_What to do:_ Copy every record exactly. Nothing may be skipped.

_Records from a data collection:_
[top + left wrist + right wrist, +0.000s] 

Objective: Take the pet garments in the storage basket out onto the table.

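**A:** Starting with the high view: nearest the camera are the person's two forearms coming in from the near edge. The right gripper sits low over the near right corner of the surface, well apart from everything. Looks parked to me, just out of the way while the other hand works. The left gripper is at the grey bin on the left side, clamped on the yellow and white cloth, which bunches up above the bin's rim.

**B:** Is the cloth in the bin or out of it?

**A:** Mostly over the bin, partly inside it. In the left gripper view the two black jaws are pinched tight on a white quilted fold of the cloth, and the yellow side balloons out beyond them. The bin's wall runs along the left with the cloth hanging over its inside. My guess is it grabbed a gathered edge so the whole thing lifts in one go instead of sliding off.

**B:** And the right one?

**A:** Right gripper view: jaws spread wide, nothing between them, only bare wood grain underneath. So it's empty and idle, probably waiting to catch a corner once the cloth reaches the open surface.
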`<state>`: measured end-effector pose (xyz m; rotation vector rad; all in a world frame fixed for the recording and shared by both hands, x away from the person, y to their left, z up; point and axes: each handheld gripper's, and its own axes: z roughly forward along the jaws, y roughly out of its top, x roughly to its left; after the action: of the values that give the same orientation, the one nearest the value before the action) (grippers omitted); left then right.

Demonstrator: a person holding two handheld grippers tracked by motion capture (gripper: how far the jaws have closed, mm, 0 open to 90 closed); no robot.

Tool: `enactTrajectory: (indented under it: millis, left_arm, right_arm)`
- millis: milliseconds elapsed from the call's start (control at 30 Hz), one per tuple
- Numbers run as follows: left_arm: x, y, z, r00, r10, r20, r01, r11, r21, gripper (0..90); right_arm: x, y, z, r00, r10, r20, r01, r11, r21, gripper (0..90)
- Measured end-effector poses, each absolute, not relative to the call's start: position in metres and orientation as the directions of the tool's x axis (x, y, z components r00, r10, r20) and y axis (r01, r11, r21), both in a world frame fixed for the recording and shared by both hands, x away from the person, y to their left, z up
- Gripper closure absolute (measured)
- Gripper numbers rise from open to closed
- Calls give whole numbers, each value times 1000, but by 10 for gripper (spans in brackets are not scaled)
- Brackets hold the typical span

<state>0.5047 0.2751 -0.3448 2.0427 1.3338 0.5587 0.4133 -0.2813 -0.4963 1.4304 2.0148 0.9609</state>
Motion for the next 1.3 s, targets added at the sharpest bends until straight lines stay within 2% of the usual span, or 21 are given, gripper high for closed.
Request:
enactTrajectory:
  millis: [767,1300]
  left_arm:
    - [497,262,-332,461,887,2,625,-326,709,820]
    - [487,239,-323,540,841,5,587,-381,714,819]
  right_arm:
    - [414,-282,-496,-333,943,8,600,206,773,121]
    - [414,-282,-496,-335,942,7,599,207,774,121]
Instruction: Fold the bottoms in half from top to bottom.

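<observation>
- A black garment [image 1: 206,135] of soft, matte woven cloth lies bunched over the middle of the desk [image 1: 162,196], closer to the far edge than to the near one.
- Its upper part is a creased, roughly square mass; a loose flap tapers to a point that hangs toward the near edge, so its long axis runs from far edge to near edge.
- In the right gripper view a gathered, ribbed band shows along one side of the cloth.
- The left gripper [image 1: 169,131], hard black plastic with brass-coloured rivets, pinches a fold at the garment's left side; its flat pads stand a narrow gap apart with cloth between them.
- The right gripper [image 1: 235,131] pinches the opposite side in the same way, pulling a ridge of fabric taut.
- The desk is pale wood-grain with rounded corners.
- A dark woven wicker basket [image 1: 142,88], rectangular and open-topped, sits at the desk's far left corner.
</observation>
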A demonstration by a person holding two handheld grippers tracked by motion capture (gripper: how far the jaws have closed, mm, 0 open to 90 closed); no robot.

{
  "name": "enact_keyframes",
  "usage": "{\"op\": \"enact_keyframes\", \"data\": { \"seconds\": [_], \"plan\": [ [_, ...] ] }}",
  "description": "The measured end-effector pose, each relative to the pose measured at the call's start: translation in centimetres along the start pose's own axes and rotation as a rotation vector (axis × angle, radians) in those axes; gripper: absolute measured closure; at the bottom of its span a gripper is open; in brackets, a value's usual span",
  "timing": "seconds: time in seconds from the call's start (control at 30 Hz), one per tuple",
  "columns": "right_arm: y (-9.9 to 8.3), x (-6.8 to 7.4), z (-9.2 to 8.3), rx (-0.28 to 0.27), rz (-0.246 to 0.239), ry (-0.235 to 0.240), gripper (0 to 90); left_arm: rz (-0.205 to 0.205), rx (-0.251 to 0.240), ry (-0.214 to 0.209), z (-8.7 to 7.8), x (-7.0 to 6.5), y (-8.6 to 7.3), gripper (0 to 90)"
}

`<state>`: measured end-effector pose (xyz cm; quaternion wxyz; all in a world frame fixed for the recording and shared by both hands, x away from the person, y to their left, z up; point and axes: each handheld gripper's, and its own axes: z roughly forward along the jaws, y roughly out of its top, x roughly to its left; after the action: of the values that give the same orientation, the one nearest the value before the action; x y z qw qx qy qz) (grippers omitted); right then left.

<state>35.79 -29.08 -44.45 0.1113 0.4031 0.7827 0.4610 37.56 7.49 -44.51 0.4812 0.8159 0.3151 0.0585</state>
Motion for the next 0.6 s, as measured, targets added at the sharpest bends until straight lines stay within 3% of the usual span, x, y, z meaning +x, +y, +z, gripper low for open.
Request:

_Response to the task:_
[top + left wrist + right wrist, +0.000s] 

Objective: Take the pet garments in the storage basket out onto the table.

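**A:** Starting with the high view: nearest the camera are the person's two forearms coming in from the near edge. The right gripper sits low over the near right corner of the surface, well apart from everything. Looks parked to me, just out of the way while the other hand works. The left gripper is at the grey bin on the left side, clamped on the yellow and white cloth, which bunches up above the bin's rim.

**B:** Is the cloth in the bin or out of it?

**A:** Mostly over the bin, partly inside it. In the left gripper view the two black jaws are pinched tight on a white quilted fold of the cloth, and the yellow side balloons out beyond them. The bin's wall runs along the left with the cloth hanging over its inside. My guess is it grabbed a gathered edge so the whole thing lifts in one go instead of sliding off.

**B:** And the right one?

**A:** Right gripper view: jaws spread wide, nothing between them, only bare wood grain underneath. So it's empty and idle, probably waiting to catch a corner once the cloth reaches the open surface.
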`<state>`: measured end-effector pose (xyz m; rotation vector rad; all in a world frame fixed for the recording and shared by both hands, x away from the person, y to their left, z up; point and axes: each handheld gripper's, and its own axes: z roughly forward along the jaws, y roughly out of its top, x roughly to its left; after the action: of the values that give the same orientation, the one nearest the value before the action) (grippers omitted); left then right.

Demonstrator: a person holding two handheld grippers tracked by motion capture (gripper: how far the jaws have closed, mm, 0 open to 90 closed); no robot.

Tool: `enactTrajectory: (indented under it: millis, left_arm, right_arm)`
- millis: milliseconds elapsed from the call's start (control at 30 Hz), one per tuple
- Numbers run as follows: left_arm: x, y, z, r00, r10, r20, r01, r11, r21, gripper (0..90); right_arm: x, y, z, r00, r10, r20, r01, r11, r21, gripper (0..90)
- Measured end-effector poses, each absolute, not relative to the call's start: position in metres and orientation as the directions of the tool's x axis (x, y, z components r00, r10, r20) and y axis (r01, r11, r21), both in a world frame fixed for the recording and shared by both hands, x away from the person, y to their left, z up
- Gripper closure absolute (measured)
- Gripper numbers rise from open to closed
- Calls give whole numbers, each value times 1000, but by 10 for gripper (spans in brackets are not scaled)
- Brackets hold the typical span

<state>0.5047 0.2751 -0.3448 2.0427 1.3338 0.5587 0.4133 -0.2813 -0.4963 1.4304 2.0148 0.9609</state>
Motion for the next 1.3 s, targets added at the sharpest bends until straight lines stay within 2% of the usual span, or 21 are given, gripper high for closed.
Request:
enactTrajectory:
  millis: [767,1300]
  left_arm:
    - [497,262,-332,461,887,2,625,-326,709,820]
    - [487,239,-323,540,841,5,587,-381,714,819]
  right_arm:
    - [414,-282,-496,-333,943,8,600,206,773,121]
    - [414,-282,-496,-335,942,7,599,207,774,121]
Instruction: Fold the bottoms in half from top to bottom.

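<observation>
- A black garment [image 1: 206,135] of soft, matte woven cloth lies bunched over the middle of the desk [image 1: 162,196], closer to the far edge than to the near one.
- Its upper part is a creased, roughly square mass; a loose flap tapers to a point that hangs toward the near edge, so its long axis runs from far edge to near edge.
- In the right gripper view a gathered, ribbed band shows along one side of the cloth.
- The left gripper [image 1: 169,131], hard black plastic with brass-coloured rivets, pinches a fold at the garment's left side; its flat pads stand a narrow gap apart with cloth between them.
- The right gripper [image 1: 235,131] pinches the opposite side in the same way, pulling a ridge of fabric taut.
- The desk is pale wood-grain with rounded corners.
- A dark woven wicker basket [image 1: 142,88], rectangular and open-topped, sits at the desk's far left corner.
</observation>
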A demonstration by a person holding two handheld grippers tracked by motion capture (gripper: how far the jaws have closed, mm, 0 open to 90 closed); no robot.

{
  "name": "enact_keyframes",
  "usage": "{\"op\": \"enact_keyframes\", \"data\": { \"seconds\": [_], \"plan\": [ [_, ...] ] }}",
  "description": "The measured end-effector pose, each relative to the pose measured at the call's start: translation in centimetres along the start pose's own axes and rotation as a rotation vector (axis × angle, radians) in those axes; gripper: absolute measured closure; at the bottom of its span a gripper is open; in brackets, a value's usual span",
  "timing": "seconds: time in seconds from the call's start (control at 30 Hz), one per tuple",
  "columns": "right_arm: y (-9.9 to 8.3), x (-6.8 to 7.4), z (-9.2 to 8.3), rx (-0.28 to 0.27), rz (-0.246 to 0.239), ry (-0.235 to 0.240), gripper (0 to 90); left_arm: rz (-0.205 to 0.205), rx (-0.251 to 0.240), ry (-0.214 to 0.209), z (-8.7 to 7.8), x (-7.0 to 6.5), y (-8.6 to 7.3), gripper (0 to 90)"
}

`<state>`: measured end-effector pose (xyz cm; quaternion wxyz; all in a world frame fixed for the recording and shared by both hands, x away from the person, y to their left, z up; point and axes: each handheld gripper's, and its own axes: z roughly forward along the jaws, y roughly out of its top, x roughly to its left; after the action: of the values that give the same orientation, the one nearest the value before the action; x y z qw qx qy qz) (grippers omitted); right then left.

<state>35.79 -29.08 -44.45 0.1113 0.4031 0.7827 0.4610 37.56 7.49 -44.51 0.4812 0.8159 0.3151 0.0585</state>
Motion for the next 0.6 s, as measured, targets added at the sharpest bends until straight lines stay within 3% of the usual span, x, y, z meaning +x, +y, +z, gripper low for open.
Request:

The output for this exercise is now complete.